Diğer kısım da özellikle Tunus gibi, Mısır gibi Amerikan ve Avrupa destekli rejimlerdi. Dolayısıyla sırtını dünyanın süper güçlerine yasladıkları için halklarına hesap verme, halklarının taleplerini dile getirme gibi, böyle şeylere ihtiyaç duymayan rejimlerdi. Bu rahatlıkla davrandıkları için de, (Bu bir süre sonra birikiyor tabi bu süre dediğim 30 – 40 yıllık bir süreler) bu biriken halk öfkesi patlamalara yol açtı ve karşımıza 2010 sonu, 2011 başları itibariyle Arap Baharı diye karşımıza çıktı. O süreçte özellikle Irak, Lübnan ve Cezayir gibi ülkeler daha az etkilenmişlerdi kendi iç dinamikleri dolayısıyla…

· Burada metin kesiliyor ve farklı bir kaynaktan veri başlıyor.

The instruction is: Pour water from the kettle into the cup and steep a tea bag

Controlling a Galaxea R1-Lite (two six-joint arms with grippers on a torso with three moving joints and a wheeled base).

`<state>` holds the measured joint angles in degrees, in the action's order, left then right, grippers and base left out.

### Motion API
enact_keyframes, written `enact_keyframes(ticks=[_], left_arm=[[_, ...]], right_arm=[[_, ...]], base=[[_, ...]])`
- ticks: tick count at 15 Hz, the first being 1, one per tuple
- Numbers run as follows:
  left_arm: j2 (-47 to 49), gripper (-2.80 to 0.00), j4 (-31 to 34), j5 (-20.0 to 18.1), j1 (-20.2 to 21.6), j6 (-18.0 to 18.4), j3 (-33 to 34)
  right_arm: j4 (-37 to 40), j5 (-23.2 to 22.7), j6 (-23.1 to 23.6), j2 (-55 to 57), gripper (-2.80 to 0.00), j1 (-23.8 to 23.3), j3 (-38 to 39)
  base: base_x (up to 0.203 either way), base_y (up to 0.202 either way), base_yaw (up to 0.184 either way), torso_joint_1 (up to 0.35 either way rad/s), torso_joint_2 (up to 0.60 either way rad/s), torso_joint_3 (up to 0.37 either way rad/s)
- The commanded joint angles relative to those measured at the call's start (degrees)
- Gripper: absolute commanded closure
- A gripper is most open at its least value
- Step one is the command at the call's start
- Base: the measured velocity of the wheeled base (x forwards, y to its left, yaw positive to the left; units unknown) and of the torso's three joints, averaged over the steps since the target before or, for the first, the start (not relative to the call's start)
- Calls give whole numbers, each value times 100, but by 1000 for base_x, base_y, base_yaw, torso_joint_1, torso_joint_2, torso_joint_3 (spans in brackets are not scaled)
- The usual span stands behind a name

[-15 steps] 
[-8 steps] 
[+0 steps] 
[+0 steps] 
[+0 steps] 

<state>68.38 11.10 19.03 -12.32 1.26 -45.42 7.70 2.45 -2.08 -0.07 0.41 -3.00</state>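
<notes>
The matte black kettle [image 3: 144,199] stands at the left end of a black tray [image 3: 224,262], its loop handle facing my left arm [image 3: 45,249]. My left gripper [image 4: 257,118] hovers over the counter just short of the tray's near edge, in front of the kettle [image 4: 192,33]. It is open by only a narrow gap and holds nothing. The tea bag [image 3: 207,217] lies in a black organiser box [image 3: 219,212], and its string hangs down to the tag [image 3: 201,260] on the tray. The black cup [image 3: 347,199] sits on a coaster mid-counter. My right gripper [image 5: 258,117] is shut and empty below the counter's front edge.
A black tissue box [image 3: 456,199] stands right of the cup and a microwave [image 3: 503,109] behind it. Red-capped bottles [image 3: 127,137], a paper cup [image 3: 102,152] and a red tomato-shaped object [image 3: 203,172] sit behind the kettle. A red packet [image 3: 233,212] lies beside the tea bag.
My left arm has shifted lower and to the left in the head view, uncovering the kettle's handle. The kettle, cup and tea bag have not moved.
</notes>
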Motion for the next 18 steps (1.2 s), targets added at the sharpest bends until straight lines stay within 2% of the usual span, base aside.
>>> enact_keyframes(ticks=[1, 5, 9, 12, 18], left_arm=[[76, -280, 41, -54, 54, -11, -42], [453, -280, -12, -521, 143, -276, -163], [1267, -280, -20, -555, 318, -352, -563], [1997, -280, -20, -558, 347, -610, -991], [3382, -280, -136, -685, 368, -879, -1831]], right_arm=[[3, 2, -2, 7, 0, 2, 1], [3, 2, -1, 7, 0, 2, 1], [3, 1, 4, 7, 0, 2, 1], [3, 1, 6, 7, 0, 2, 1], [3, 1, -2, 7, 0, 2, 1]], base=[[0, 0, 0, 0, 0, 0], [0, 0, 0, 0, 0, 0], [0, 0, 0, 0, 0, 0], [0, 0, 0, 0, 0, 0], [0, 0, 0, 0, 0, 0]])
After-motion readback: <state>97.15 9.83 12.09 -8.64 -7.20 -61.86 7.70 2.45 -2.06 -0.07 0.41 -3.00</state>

Dolayısıyla bu sefer karşılaştığımız isyan hareketleri yada halk patlamaları da tıpkı 2011’deki patlamalara benziyorlar. O açıdan literatürde Geç Arap Devrimi ya da Arap Baharının İkinci Aşaması şeklinde de tanımlanıyorlar.

Biraz daha böyle derinlemesine konuşalım, tartışalım istersen.

Mesela, hem Irak’ta hem de Lübnan’da İran karşıtı sloganlar var bu insanlar neden özellikle İran’a tepki gösteriyorlar?

Hemen hafızamızı tekrar tazeleyelim özellikle bu ülkeler özetinde Irak’ta biliyorsunuz 2003 yılında bir Amerikan işgali ile karşılaştık. Amerikan işgali öncesinde Saddam diktatörlüğü vardı, Baascı bir Saddam Diktatörlüğü ve artık 2003’e gelindiğinde arkasını dayayacağı bir emperyalizm yoktu yani Sovyet emperyalizmi yıkılmıştı.

Dolayısıyla yalnız kalmış, çıplak kalmış bir despotizmdi Saddam. Kürtlere zulmetmişti, o dönemde şiilere çok büyük zulümler yapmıştı. Nüfusun %60 kadarı şii ırakta. Ve dolayısıyla böyle bir dengesizlik söz konusuydu.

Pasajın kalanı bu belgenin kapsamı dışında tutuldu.